Dessa forma, a periferia fica à mercê de vereadores que barganham o voto em troca de melhorias. Há mais dificuldade para a aprovação de pequenas obras, que geralmente são preteridas, pois o "cobertor é curto". Com o orçamento da região apertado, só vingam reformas de interesse do chamado "vereador do bairro".

Nessas situações, o PT costuma apostar em grandes projetos para permanecer no poder. Foi assim em 2004 com Marta Suplicy, que jogou suas fichas na construção dos CEUs e na implantação do bilhete único. Porém, a adoção das taxas de lixo e de iluminação pública (ideias do tucano João Sayad, secretário de Finanças) foram usadas pelos conservadores para criar o apelido "Martaxa", que a perseguiu durante o seu mandato.

Na gestão de Marta, a periferia também passou por dificuldades devido à falta de agilidade de alguns subprefeitos em atender as demandas solicitadas. Ela começou a perder a eleição aí. O problema foi tão grave que, no segundo turno, aconteceram intervenções brancas em algumas subprefeituras que não funcionavam a contento.

Já em Porto Alegre, apesar do seu trânsito, que não perdoa o desavisado, o eleitor é mais complacente com os prefeitos. O histórico de reeleições é extenso.  O atual, Fortunatti, foi reeleito. O anterior, Fogaça, também.

Já o PT permaneceu à frente da Prefeitura durante 16 anos, período em que apresentou uma novidade ao País: o Orçamento Participativo (OP), um dos poucos locais em que foi implantado de fato e não para "inglês" ver. O sucesso também se deveu à Frente Popular, coligação de partidos progressistas que se manteve sólida por quatro eleições.

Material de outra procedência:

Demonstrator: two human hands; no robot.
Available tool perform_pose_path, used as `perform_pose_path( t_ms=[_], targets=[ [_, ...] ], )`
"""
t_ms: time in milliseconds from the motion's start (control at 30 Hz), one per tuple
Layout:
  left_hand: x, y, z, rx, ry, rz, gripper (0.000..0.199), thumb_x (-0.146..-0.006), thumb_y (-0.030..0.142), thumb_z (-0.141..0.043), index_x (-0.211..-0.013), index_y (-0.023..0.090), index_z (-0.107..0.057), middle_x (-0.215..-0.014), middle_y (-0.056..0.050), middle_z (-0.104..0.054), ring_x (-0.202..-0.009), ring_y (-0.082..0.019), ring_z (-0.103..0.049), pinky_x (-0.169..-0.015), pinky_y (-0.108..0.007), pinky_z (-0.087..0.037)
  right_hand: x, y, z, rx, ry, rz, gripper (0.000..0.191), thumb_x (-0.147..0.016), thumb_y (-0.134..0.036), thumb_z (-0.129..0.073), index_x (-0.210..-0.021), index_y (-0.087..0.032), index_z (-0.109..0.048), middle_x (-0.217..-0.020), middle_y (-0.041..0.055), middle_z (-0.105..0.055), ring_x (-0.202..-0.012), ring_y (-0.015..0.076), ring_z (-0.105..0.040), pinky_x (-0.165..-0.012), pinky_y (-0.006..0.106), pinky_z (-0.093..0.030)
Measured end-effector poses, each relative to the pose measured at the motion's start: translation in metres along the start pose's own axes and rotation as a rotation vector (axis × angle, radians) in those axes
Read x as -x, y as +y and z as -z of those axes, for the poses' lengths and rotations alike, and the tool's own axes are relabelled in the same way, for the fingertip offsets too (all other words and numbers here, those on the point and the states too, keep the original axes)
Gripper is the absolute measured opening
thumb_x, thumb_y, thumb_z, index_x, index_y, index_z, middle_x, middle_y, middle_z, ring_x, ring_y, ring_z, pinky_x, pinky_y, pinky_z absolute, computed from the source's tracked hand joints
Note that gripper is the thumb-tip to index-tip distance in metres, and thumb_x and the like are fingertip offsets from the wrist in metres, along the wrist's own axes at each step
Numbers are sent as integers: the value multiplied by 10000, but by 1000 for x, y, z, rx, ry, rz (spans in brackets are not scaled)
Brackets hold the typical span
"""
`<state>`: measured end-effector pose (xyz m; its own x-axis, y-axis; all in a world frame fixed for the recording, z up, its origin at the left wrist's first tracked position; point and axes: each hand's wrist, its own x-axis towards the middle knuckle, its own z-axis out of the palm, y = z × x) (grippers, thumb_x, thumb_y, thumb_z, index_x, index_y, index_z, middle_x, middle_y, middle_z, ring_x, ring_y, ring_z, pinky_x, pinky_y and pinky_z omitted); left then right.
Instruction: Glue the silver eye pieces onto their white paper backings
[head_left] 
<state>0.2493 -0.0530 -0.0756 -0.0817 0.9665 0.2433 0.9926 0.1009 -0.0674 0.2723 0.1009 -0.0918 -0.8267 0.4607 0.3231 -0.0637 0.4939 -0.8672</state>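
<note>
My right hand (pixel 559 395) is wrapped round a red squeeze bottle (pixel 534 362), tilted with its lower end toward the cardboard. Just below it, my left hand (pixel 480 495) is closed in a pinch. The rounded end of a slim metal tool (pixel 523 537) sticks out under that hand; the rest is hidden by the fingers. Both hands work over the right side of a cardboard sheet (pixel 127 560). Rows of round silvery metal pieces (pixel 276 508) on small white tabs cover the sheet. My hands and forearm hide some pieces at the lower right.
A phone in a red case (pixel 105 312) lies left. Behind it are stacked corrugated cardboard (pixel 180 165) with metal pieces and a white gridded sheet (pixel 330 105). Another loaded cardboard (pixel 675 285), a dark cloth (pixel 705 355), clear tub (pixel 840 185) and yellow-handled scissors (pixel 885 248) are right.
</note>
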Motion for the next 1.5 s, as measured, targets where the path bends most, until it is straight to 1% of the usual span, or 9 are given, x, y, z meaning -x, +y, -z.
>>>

As disputas internas, as desavenças entre partidos de esquerda e a estratégia dos adversários de transformar o OP em patrimônio da cidade, tirando-o dos braços do PT, fizeram o partido definhar politicamente na capital gaúcha (não é à toa que a oposição tenta transformar o Bolsa Família em política de Estado. Sinaliza aos seus beneficiários que o programa será mantido, independente dos resultados eleitorais).

Entretanto, apesar das atuais dificuldades do partido na Capital gaúcha, o "case" de sucesso das administrações petistas em quatro mandatos pode servir de exemplo para que Haddad e o PT paulistano possam sonhar com futuras reeleições.

Voltando a Sartori, acho que ele bateu um recorde. Seu governo se desmanchou com apenas oito meses de mandato. Aliás, começou a derreter em plena campanha eleitoral, ao fazer uma brincadeira com o piso dos professores (querem piso? Vá à Tumelero. Lá tem piso bom). Pelo visto, não era apenas uma piada. Tratava-se de projeto de governo. Aparentemente, ele não terá a menor possibilidade de se eleger. Tudo indica que, em 2018, a tradição será mantida.

Só espero que o Gringo, do PMDB, não desmanche também o Rio Grande do Sul, uma "saga" iniciada por Antonio Britto, do mesmo partido, que privatizou serviços públicos importantes. Na cartilha neoliberal do atual governador, constam privatizações, aumento de taxas e impostos, elevação das tarifas de pedágio e até a cobrança de IPVA para carros com mais de dez anos de uso.

Superdimensionar a crise econômica do Estado pode ser a estratégia para convencer a opinião pública sobre a necessidade de implantar um programa de desestatização que, antes de ser aplicada, deve ir a plebiscito, segundo lei estadual.